* **Work instruction**
Copy every line below exactly.

○ ○ ○ ○ ○

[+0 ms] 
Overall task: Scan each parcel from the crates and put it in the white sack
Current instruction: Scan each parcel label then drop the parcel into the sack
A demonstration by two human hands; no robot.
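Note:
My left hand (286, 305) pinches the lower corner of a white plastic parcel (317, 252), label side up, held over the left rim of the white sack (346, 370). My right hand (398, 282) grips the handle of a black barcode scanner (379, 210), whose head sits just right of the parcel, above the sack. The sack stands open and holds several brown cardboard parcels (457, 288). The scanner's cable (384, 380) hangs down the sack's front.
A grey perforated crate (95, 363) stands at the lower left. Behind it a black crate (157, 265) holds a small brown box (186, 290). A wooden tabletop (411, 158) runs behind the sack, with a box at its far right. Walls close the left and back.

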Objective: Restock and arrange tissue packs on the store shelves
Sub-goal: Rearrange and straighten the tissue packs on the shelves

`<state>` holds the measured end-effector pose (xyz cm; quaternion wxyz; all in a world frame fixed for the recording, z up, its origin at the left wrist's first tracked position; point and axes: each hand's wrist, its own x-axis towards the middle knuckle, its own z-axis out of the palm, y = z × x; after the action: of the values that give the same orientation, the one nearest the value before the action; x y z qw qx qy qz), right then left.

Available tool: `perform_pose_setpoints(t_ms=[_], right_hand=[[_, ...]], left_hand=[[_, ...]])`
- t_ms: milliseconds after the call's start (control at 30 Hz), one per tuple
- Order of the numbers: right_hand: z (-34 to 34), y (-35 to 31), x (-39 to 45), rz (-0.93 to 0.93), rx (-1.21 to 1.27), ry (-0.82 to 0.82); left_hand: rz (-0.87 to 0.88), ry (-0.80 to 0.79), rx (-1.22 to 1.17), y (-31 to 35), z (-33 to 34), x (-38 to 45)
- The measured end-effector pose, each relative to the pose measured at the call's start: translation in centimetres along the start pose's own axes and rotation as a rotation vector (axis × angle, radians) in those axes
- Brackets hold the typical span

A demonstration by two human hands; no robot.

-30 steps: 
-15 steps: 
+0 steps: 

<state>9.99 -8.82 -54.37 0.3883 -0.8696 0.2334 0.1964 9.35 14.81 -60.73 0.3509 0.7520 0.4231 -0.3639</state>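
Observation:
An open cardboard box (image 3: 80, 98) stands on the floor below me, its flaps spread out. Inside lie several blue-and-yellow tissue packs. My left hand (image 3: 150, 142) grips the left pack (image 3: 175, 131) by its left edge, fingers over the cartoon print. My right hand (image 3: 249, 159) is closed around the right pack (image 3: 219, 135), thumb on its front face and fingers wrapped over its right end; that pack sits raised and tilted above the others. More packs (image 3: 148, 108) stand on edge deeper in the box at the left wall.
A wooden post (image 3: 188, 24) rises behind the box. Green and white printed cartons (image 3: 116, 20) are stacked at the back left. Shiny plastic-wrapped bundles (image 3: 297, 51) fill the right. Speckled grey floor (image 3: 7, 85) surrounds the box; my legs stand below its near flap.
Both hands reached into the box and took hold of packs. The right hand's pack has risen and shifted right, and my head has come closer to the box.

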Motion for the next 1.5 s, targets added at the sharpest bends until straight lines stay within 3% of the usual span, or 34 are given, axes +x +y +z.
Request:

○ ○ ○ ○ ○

* **Exercise solution**
[+0 ms] 
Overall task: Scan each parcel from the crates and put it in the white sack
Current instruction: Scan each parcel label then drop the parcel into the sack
A demonstration by two human hands; no robot.
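Note:
My left hand (286, 305) pinches the lower corner of a white plastic parcel (317, 252), label side up, held over the left rim of the white sack (346, 370). My right hand (398, 282) grips the handle of a black barcode scanner (379, 210), whose head sits just right of the parcel, above the sack. The sack stands open and holds several brown cardboard parcels (457, 288). The scanner's cable (384, 380) hangs down the sack's front.
A grey perforated crate (95, 363) stands at the lower left. Behind it a black crate (157, 265) holds a small brown box (186, 290). A wooden tabletop (411, 158) runs behind the sack, with a box at its far right. Walls close the left and back.
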
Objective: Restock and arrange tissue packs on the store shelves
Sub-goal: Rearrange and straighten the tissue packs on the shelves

`<state>` holds the measured end-effector pose (xyz cm; quaternion wxyz; all in a world frame fixed for the recording, z up, its origin at the left wrist's first tracked position; point and axes: each hand's wrist, its own x-axis towards the middle knuckle, its own z-axis out of the palm, y = z × x; after the action: of the values that give the same orientation, the one nearest the value before the action; x y z qw qx qy qz), right then left.

Available tool: `perform_pose_setpoints(t_ms=[_], right_hand=[[_, ...]], left_hand=[[_, ...]])`
- t_ms: milliseconds after the call's start (control at 30 Hz), one per tuple
- Order of the numbers: right_hand: z (-34 to 34), y (-35 to 31), x (-39 to 45), rz (-0.93 to 0.93), rx (-1.21 to 1.27), ry (-0.82 to 0.82); left_hand: rz (-0.87 to 0.88), ry (-0.80 to 0.79), rx (-1.22 to 1.17), y (-31 to 35), z (-33 to 34), x (-38 to 45)
- The measured end-effector pose, each relative to the pose measured at the call's start: translation in centimetres along the start pose's own axes and rotation as a rotation vector (axis × angle, radians) in those axes
- Brackets hold the typical span

A demonstration by two human hands; no robot.

-30 steps: 
-15 steps: 
+0 steps: 

<state>9.99 -8.82 -54.37 0.3883 -0.8696 0.2334 0.1964 9.35 14.81 -60.73 0.3509 0.7520 0.4231 -0.3639</state>
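Observation:
An open cardboard box (image 3: 80, 98) stands on the floor below me, its flaps spread out. Inside lie several blue-and-yellow tissue packs. My left hand (image 3: 150, 142) grips the left pack (image 3: 175, 131) by its left edge, fingers over the cartoon print. My right hand (image 3: 249, 159) is closed around the right pack (image 3: 219, 135), thumb on its front face and fingers wrapped over its right end; that pack sits raised and tilted above the others. More packs (image 3: 148, 108) stand on edge deeper in the box at the left wall.
A wooden post (image 3: 188, 24) rises behind the box. Green and white printed cartons (image 3: 116, 20) are stacked at the back left. Shiny plastic-wrapped bundles (image 3: 297, 51) fill the right. Speckled grey floor (image 3: 7, 85) surrounds the box; my legs stand below its near flap.
Both hands reached into the box and took hold of packs. The right hand's pack has risen and shifted right, and my head has come closer to the box.
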
Motion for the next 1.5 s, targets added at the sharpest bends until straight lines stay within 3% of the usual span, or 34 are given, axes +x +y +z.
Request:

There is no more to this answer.